EXERCISE GOAL
Nothing in the listing may be skipped; repeat it all exactly.
>>>
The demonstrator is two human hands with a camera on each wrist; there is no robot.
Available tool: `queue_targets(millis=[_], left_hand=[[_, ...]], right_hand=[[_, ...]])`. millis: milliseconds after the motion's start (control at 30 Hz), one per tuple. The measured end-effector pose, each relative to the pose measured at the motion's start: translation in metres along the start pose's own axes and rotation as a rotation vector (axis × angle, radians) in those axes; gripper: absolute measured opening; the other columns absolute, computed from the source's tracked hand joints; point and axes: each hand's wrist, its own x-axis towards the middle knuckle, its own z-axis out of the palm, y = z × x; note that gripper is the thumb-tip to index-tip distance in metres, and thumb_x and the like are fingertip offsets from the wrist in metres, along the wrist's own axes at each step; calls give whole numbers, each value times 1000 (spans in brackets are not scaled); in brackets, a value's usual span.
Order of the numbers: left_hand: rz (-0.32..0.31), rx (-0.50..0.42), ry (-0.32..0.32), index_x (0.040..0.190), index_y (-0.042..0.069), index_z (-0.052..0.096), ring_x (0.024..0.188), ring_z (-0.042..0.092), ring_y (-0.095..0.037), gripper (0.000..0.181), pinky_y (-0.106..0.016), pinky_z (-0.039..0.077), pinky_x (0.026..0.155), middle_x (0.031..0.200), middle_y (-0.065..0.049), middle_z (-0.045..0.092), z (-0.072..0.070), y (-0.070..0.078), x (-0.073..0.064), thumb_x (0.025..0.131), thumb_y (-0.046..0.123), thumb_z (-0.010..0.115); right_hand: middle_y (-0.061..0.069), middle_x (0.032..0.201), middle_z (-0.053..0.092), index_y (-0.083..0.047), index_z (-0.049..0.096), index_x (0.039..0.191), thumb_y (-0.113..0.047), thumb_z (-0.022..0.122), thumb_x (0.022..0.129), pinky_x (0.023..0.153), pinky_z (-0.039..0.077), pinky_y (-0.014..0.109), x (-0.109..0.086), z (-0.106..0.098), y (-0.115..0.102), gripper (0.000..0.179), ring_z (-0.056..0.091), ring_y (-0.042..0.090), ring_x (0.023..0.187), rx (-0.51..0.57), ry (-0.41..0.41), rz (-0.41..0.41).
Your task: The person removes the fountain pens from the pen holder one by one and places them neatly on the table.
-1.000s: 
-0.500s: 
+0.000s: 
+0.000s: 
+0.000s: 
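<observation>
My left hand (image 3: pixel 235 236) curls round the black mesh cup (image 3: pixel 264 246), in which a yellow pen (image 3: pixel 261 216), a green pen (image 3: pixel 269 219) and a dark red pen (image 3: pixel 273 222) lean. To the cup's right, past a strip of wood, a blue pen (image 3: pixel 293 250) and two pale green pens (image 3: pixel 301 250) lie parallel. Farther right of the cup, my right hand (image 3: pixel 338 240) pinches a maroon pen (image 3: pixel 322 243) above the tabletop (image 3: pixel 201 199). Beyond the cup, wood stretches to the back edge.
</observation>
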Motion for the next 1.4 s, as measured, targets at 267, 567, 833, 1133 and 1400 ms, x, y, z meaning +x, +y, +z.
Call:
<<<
RESULT OF THE EXERCISE
The demonstrator is two human hands with a camera on each wrist; there is no robot.
Available tool: `queue_targets(millis=[_], left_hand=[[_, ...]], right_hand=[[_, ...]])`. millis: milliseconds after the motion's start (control at 30 Hz), one per tuple. The measured end-effector pose, each relative to the pose measured at the motion's start: translation in metres along the start pose's own axes and rotation as a rotation vector (axis × angle, radians) in those axes; gripper: absolute measured opening; the other columns absolute, computed from the source's tracked hand joints; point and axes: each hand's wrist, its own x-axis towards the middle knuckle, its own z-axis out of the palm, y = z × x; note that gripper is the thumb-tip to index-tip distance in metres, and thumb_x and the like are fingertip offsets from the wrist in metres, along the wrist's own axes at each step; calls give whole numbers, each value times 1000 (spans in brackets are not scaled); in brackets, a value's usual span.
Order of the numbers: left_hand: rz (-0.32..0.31), rx (-0.50..0.42), ry (-0.32..0.32), index_x (0.040..0.190), index_y (-0.042..0.069), index_z (-0.052..0.096), ring_x (0.024..0.188), ring_z (-0.042..0.092), ring_y (-0.095..0.037), gripper (0.000..0.181), pinky_y (-0.106..0.016), pinky_z (-0.039..0.077), pinky_x (0.026..0.155), middle_x (0.031..0.200), middle_y (-0.065..0.049), middle_z (-0.045..0.092), z (-0.072..0.070), y (-0.070..0.078), x (-0.073..0.064), thumb_x (0.025..0.131), thumb_y (-0.046..0.123), thumb_z (-0.010..0.115); right_hand: middle_y (-0.061..0.069), middle_x (0.032..0.201), middle_z (-0.053..0.092), index_y (-0.083..0.047), index_z (-0.049..0.096), index_x (0.039..0.191), thumb_y (-0.113..0.047), thumb_z (-0.022..0.122), thumb_x (0.022..0.129), pinky_x (0.023..0.153), pinky_z (-0.039..0.077), pinky_y (-0.014..0.109), x (-0.109..0.086), z (-0.106..0.098), y (-0.115..0.102), gripper (0.000..0.179), ring_z (-0.056..0.091), ring_y (-0.042..0.090), ring_x (0.023..0.187), rx (-0.51..0.57), ry (-0.41..0.41), rz (-0.41..0.41).
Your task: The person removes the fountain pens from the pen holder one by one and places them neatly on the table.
-1.000s: 
-0.500s: 
+0.000s: 
+0.000s: 
+0.000s: 
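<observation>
My left hand (image 3: pixel 235 236) curls round the black mesh cup (image 3: pixel 264 246), in which a yellow pen (image 3: pixel 261 216), a green pen (image 3: pixel 269 219) and a dark red pen (image 3: pixel 273 222) lean. To the cup's right, past a strip of wood, a blue pen (image 3: pixel 293 250) and two pale green pens (image 3: pixel 301 250) lie parallel. Farther right of the cup, my right hand (image 3: pixel 338 240) pinches a maroon pen (image 3: pixel 322 243) above the tabletop (image 3: pixel 201 199). Beyond the cup, wood stretches to the back edge.
</observation>
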Motion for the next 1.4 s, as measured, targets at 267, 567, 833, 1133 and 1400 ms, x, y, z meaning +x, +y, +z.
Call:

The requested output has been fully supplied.